Fitting Synthetic Spectra¶

Provided in the MATS v2 release are several examples highlighting MATS capabilities, which can be found in the MATS examples folder.

This example simulates and fits Oxygen A-Band spectra

Import Modules and Set-Up¶

This example starts with importing modules and setting up file locations

import numpy as np
import pandas as pd
import os
import matplotlib.pyplot as plt
from matplotlib import gridspec
import MATS

Optional import of seaborn package for figure generation

import seaborn as sns
sns.set_style("whitegrid")
sns.set_style("ticks")
sns.set_context("poster")

If you aren’t using the MATS file strucutre, change the path to the working directory that contains experimental spectra or to the folder that you want to work in.

os.chdir(path)

Simulate Spectra¶

If you are simulating spectra, opposed to reading them in from a file as discussed above, then you can use the simulate_spectrum() function.

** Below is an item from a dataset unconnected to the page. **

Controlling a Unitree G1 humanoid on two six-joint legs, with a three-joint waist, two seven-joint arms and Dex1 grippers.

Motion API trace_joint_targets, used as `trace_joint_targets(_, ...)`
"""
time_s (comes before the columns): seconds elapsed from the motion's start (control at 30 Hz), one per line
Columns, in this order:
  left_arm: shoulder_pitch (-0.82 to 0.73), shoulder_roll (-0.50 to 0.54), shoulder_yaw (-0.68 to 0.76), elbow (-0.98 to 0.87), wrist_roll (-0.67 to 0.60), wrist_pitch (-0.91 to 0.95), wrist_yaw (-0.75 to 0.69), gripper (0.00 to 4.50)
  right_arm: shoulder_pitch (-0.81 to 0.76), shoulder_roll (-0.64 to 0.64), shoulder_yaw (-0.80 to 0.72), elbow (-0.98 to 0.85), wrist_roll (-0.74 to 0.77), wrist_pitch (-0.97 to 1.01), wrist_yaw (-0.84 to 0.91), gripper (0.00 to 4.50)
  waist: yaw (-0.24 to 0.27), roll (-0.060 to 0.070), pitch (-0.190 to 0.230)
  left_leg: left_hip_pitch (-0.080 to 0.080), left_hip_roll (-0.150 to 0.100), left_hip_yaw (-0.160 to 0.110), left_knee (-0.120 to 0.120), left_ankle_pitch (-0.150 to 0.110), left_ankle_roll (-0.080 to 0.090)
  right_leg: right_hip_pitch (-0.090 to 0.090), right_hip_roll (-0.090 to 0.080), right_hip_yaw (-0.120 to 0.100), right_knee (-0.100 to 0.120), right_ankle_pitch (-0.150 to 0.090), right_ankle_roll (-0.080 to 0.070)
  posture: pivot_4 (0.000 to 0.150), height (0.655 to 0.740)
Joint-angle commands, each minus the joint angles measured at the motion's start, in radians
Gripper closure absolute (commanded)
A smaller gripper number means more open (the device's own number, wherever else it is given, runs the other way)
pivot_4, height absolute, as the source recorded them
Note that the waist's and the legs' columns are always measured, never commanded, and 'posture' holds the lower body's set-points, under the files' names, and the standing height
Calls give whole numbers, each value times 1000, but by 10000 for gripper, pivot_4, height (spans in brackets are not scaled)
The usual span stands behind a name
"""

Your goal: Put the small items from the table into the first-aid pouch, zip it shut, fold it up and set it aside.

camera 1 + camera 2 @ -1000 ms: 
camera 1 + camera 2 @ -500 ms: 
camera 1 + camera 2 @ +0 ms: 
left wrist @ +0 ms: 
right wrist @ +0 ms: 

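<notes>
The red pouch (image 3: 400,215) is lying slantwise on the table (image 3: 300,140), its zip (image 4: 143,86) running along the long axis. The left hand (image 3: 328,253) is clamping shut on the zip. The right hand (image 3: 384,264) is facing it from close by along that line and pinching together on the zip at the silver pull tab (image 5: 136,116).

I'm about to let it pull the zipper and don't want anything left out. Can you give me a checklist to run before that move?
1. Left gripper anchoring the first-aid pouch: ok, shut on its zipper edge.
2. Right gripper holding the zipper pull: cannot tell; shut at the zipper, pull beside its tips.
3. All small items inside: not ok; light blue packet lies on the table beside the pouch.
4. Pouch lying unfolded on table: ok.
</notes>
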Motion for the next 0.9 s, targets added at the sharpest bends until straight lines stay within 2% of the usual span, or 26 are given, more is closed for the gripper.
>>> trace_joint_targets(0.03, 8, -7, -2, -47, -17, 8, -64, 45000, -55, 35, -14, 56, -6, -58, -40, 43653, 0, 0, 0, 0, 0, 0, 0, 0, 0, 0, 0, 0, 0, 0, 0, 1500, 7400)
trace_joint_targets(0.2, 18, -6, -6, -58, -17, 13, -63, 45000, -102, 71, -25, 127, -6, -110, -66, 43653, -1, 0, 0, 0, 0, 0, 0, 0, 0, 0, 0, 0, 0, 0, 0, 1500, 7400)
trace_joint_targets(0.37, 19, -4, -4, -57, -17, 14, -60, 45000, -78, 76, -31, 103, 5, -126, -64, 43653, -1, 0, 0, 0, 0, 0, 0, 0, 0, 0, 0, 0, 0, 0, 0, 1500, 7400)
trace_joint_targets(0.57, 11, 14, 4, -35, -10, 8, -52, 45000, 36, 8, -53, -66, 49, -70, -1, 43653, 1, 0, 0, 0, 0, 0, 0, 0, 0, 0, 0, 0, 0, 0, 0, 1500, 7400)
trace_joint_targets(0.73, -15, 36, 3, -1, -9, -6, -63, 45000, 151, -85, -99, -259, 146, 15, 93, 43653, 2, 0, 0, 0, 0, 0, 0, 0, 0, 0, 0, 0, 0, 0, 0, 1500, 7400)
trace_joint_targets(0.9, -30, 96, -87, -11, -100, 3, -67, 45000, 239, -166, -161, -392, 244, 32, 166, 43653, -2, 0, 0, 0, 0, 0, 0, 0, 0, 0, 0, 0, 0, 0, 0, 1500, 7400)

When simulating spectra, the first step is to read in the reference line list. This file can be generated following the Generating Parameter Line lists and read in using pd.read_csv function. The following code reads in the reference line list using the py:func:LoadLineListData function to read in the line list provided for the Oxygen A-Band.

from MATS.linelistdata import linelistdata
PARAM_LINELIST = linelistdata['O2_ABand_Drouin_2017_linelist']

Just as you would do if reading in the experimental spectrum, this example defines some common simulation and fit variables. In addition to variables that would be used in fitting experimental spectra, the minimum and maximum wavenumbers for the simulation and the simulation wavenumber spacing are defined. Alternatively, a wavenumbers term can be used and an array can be used as the input defining the x-axis. This feature allows the use of a non-uniform x-axis and will take precident of the use of wave_min, wave_max, and wave_step parameterization.

The baseline is defined by a polynomial where the array index is the parameter coefficient order, such that the [1, 0] would correspond to a linear baseline with a slope of 0 and an offset of 1.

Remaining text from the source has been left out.